Summarizes the Fear Thy Neighbor online preview, “A friendly retired couple delights a family with young children when they move in next door. Then the new neighbors’ dog attacks the children’s mother, setting off a vicious conflict that ends in two shocking murders.”

Beth & Merritt Clifton on screen, and Merritt seated with laptop, during Fear Thy Neighbor interviews. (Beth Clifton collage)
Monday, August 22, 2022
Emailed Fear Thy Neighbor production coordinator Cam Sparks on August 15, 2022 to ANIMALS 24-7 editors Beth and Merritt Clifton, “I wanted to let you know that your interviews for Fear Thy Neighbor will appear in the episode currently entitled ‘Gone to the Dogs,’ which will have its initial broadcast exhibition on Monday, August 22nd, 2022 at 10 p.m., Eastern time, on Investigation Discovery in the U.S.
“This date has been provided to us by the network but is subject to change,” Sparks added.
Directed by Brian Rice, scripted by Carl Knutson, “Gone to the Dogs” features crime scene re-enactments.
Actresses Emma Altomare and Tiffany Babiak play Harper and Monique Hansman, Ralph Macleod plays Guy Hansman, Craig Monk plays Ronald Delserro, and Caro Coltman plays DelSerro’s wife Sandra DelSerro.
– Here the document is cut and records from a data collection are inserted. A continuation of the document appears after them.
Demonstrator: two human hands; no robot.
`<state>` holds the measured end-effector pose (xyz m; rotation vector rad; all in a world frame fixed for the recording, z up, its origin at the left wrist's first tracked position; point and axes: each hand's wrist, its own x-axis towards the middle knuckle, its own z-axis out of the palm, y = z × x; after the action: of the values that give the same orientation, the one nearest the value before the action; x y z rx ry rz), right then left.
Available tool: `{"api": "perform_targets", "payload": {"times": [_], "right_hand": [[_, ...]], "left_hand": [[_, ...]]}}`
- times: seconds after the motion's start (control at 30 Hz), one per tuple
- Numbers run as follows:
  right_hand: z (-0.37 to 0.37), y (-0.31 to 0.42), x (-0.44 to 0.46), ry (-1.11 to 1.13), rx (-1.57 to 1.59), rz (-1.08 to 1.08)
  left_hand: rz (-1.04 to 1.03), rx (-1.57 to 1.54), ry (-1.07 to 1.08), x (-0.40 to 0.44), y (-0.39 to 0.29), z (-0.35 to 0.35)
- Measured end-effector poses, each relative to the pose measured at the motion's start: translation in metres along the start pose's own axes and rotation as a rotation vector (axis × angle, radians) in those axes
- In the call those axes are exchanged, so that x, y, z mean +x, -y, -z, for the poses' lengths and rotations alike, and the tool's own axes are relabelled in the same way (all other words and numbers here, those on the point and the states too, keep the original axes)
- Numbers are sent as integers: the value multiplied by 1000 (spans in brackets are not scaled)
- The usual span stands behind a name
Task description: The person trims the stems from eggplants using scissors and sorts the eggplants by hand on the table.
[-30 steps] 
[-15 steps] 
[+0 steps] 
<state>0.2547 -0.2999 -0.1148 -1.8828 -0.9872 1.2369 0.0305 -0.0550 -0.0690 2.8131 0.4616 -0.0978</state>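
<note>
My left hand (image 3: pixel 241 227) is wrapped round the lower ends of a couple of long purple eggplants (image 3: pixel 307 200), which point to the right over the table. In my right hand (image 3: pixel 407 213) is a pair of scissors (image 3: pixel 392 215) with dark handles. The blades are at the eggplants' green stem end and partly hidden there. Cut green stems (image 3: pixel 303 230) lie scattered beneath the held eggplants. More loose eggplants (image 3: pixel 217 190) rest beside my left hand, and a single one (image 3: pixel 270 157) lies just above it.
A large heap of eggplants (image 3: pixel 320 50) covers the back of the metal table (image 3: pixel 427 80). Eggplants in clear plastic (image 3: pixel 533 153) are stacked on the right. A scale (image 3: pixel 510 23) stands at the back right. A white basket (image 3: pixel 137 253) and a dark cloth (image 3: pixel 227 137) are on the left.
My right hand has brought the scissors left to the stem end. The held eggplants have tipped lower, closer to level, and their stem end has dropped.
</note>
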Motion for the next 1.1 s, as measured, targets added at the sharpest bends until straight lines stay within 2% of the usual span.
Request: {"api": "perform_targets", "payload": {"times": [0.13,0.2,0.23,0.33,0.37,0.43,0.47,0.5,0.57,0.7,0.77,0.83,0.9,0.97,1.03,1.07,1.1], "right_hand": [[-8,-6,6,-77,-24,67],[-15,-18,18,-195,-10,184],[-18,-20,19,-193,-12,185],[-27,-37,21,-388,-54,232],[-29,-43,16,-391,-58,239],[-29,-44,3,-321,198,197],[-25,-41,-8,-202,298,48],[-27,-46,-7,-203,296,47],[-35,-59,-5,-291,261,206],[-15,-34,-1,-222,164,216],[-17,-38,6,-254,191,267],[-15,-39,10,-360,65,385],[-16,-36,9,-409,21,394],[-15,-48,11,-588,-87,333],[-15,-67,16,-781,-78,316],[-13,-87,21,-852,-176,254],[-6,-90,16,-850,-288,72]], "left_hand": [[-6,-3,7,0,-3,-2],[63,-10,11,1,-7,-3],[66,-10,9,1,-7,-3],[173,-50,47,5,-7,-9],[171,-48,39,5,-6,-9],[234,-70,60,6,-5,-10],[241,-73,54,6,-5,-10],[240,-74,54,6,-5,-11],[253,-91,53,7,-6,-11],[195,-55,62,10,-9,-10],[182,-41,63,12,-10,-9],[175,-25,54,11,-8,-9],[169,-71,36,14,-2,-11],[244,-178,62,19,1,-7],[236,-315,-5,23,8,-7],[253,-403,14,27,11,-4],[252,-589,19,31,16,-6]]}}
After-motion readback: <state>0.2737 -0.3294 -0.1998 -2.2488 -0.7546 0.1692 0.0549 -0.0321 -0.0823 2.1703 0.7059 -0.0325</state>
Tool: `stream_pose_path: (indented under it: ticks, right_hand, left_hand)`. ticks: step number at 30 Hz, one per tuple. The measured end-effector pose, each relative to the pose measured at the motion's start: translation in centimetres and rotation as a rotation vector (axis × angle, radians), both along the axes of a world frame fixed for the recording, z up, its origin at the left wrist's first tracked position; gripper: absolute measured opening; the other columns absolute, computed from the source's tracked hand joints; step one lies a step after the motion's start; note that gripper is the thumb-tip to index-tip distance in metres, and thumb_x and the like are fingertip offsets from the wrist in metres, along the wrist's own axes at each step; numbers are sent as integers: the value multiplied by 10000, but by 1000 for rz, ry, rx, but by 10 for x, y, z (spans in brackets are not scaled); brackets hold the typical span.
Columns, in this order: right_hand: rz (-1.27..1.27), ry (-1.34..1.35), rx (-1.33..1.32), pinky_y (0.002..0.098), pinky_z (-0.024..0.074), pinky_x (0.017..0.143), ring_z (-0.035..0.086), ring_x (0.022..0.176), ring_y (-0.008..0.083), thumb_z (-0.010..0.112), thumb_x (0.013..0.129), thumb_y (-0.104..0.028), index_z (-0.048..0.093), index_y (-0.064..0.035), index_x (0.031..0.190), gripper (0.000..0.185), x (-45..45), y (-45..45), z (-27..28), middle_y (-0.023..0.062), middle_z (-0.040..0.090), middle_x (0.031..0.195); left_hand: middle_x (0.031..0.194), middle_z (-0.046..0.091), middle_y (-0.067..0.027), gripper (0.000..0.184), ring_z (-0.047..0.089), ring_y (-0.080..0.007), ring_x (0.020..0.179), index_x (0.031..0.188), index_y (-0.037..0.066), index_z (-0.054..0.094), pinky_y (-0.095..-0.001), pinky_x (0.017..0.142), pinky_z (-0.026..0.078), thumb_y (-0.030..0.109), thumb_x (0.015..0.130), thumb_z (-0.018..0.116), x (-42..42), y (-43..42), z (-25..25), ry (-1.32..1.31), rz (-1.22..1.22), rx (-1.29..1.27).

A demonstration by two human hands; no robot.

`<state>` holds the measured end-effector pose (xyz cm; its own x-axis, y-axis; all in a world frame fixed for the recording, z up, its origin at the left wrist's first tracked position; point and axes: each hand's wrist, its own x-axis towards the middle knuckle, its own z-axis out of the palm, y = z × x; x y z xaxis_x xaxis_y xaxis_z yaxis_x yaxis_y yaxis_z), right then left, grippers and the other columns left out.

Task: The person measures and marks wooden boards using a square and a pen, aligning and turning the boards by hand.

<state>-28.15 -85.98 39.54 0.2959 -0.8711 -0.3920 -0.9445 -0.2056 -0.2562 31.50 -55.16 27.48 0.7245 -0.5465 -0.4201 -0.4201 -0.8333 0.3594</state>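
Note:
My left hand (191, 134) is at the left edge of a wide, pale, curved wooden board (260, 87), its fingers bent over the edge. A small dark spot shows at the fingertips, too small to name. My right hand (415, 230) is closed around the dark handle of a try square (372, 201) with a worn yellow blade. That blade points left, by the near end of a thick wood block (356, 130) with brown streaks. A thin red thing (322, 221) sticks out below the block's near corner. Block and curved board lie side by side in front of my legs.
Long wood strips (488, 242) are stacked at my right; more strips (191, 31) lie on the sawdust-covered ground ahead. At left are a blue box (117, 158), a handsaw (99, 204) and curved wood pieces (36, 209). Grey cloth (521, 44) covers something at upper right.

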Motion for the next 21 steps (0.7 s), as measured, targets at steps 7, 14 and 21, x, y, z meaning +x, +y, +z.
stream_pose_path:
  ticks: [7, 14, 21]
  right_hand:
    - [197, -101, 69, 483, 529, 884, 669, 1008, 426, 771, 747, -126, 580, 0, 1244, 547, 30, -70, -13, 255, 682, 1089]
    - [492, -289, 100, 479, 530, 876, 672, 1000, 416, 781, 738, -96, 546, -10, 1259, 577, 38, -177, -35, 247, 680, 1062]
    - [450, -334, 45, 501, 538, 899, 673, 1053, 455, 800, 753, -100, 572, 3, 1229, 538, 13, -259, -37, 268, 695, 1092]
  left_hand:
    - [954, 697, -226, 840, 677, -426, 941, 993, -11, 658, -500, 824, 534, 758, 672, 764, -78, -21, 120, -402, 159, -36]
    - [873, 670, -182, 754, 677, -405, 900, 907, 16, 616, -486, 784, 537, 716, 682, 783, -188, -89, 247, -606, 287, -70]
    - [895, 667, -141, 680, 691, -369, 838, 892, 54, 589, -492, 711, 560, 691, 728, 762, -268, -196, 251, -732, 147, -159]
Monique and Harper Hansman.
(Facebook photo)
Courtroom testimony plus video
The “Gone to the Dogs” narrative benefits from more than 400 pages of courtroom testimony plus videos that were not yet available when ANIMALS 24-7 posted our two reports, Girl, 11, & father killed over a bull mastiff? Race horses involved too?, and “We’re not just the family who got murdered over the dog.”
But ANIMALS 24-7 had not missed much, and had picked up a great deal of background that no one else had, as Fear Thy Neighbor producer/researcher Justin Kinch mentioned in asking us to tell the whole story on camera in several hours of interviews videotaped at ANIMALS 24-7 board member Jill Ishi Campbell’s now closed Someday Farm vegan bed-and-breakfast.

Ronald DelSerro with Roxy the mastiff- pit bull. (Beth Clifton collage)
Bull mastiff
The “Gone to the Dogs” story began on March 4, 2020, when Monique Hansman, 53, was mauled by a free-roaming bull mastiff named Roxy, owned by neighbors Ronald and Sandra DelSerro, 82 and 78, respectively.
Roxy was also alternately described in police and court documents as a bull mastiff and an Italian mastiff, a term also used to describe Cane Corsos and Neopolitan mastiffs.
Whatever Roxy was, she was a big, powerful, notoriously ill-behaved dog who was in the act of attacking Rucca, the Hansman family’s leashed Labradoodle, when Monique Hansman intervened.
Monique Hansman testified later in court that Roxy bit her arm and ear, inflicting a gash to her head, for which she was treated at St. Lucie Medical Center.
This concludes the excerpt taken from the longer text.